▶ _ABOUT THIS EXERCISE_: Taking each line of the records in turn, count those containing "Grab" and report only the number.

▶ _SUPPLIED DATA_:
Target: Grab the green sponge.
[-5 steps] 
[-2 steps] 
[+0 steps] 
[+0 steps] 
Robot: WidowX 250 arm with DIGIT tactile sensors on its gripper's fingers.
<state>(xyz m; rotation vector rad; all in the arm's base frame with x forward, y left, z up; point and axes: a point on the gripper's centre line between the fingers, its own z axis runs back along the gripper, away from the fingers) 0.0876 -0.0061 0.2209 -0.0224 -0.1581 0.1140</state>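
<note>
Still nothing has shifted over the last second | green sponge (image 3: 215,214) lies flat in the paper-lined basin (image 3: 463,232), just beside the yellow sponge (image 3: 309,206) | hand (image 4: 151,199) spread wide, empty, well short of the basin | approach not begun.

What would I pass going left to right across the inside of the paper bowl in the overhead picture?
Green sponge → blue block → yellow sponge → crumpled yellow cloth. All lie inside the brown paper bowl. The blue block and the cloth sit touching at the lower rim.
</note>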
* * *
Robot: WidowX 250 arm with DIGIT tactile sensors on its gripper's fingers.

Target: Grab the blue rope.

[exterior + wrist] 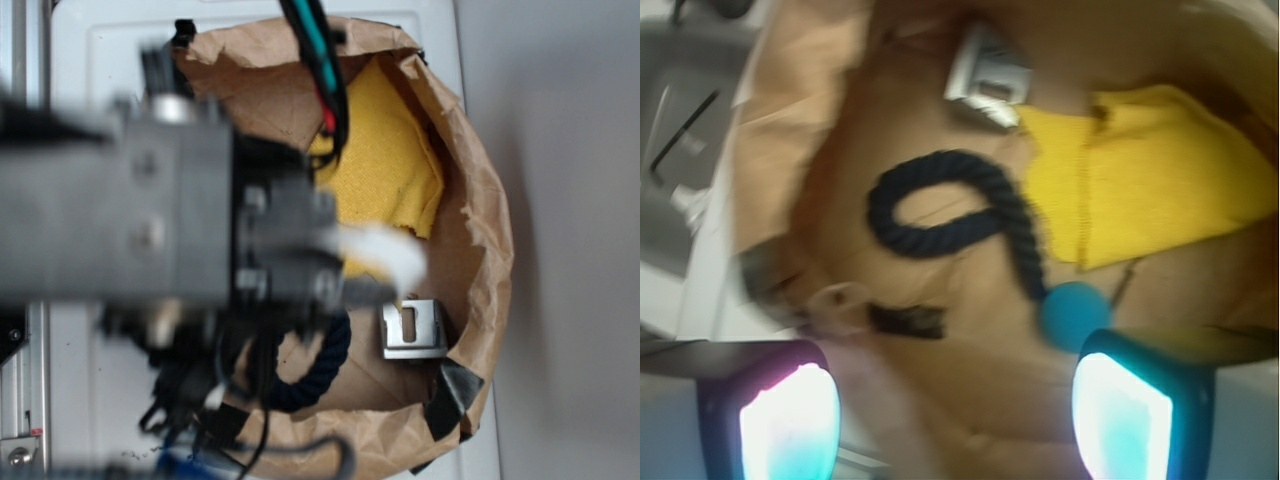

▶ _SOLVED PROBLEM_: 2